Clipping - only if you have lots of infected sores or huge skin folds would I recommend this, frontline and then P&S normally does the trick but you need to do it regularly or you are wasting your time.


----------



## MerrySherryRider (23 May 2011)

I've had success with both single Ivermectin and Dectomax injections in previous years. Frontline was not so effective and turned out to be costly because of the amount needed and having to repeat the application.
This year, the heavily feathered one has been bathed with T-Gel shampoo and has pig oil (without sulphur ) massaged into his legs every couple of weeks. So far he is symptom free, but if he shows signs of stamping or irritation, he'll have the vet out for a jab.
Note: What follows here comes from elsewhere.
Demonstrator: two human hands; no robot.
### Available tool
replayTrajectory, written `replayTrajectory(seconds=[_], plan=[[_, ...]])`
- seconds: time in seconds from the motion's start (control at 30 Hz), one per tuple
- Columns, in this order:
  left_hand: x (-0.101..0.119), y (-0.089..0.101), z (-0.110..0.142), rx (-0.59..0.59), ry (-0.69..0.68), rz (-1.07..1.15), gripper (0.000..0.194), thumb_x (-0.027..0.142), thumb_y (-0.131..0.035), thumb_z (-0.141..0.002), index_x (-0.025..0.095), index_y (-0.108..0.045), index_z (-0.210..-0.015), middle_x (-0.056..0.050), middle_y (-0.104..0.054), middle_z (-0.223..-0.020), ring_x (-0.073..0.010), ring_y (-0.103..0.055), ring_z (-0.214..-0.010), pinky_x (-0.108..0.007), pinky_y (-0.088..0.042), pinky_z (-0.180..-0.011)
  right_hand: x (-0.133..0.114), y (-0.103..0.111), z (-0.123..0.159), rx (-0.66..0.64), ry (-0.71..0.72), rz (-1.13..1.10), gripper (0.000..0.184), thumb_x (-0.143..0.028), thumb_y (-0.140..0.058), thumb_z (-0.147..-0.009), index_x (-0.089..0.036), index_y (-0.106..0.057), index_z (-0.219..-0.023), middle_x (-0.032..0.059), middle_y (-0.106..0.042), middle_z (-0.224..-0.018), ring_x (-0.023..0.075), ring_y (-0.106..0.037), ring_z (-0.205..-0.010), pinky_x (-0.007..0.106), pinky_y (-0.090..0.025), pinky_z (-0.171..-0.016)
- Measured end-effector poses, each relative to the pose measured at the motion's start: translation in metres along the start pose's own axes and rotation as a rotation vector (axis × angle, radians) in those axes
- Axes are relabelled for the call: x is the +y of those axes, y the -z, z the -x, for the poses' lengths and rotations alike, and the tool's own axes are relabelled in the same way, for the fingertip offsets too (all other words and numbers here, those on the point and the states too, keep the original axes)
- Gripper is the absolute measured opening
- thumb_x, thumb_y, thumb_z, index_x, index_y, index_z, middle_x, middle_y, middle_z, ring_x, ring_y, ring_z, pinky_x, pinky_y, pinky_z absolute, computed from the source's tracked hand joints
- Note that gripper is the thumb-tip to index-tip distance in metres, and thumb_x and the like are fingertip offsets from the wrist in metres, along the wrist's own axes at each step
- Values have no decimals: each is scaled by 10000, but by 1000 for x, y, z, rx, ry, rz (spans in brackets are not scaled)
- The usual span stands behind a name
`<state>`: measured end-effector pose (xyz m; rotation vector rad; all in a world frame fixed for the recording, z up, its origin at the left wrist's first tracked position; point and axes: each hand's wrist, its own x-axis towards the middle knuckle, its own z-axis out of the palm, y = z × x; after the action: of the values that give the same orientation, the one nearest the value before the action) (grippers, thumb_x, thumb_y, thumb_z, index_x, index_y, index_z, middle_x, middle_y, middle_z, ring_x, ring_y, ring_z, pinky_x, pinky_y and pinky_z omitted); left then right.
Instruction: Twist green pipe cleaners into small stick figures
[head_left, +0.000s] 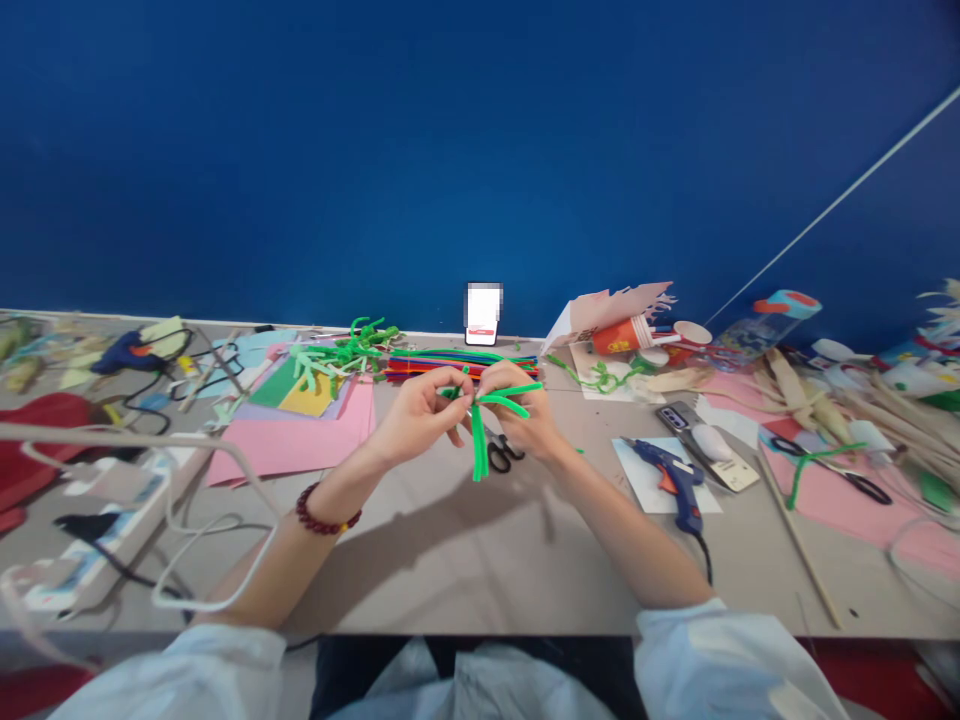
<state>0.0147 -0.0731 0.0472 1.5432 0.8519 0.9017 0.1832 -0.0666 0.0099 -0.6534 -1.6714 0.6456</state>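
Between my two hands is a cluster of bright green pipe cleaners [480, 445], some strands hanging down and others pointing right. My left hand [424, 405] pinches it from the left with thumb and fingers together. From the other side my right hand [525, 400] is closed on it near the centre, where the strands meet. Black-handled scissors [504, 452] lie on the table just below and behind the hands. A bundle of multicoloured pipe cleaners [405, 366] lies behind them, partly hidden by my fingers.
A phone [482, 315] stands against the blue wall. Twisted green pipe cleaners [352, 350] and pink paper [289, 450] lie left, near a power strip [124, 530] with cables. To the right are a glue gun [675, 478], a wooden stick [799, 540] and more scissors [862, 485].
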Motion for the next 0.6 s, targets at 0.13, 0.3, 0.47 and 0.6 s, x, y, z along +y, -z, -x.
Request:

He generally gets a brush on the backs of knees alternate days to deter any scabs and massage in pig/baby oil or liquid parafin to protect the skin and when picking out his feet, I feel by using my fingers, under all the hairiness for any indication of bites, scabs, infection or bits of thorny twigs and prickly thistle. So much gets hidden in there.


----------



## Theresa_F (23 May 2011)

For those who react to pig oil, neem oil is an effective way to get rid of lice, ticks and mites - stinks to high heaven though.  I use a drop in my SI fly spray and the midges hate the stuff.


----------



## Django Pony (23 May 2011)

alsiola said:



			I would be surprised if there is a single vet in the country who injects ivermectin into horses - it can cause a very nasty myositis.  It will always be Dectomax, which contains doramectin, a very closely related drug to ivermectin.  In theory repeating it after 2 weeks is unnecessary, but in practice it often works a lot better to do this.  I would advise your trainee friend to firstly do some more pharmacology revision, followed by a reading of the Guide to Professional Conduct before making any more sweeping judgements on their soon to be colleagues.
		
Click to expand...

Firstly, I know of 2 horses at my yard who where injected with Ivermectin only last month, and I know for certain it was Ivermectin as I had a discussion with the vet who was administering it at the time about which was better, Decotmax or Ivermectin. So there *is* a single vet in the country who uses it!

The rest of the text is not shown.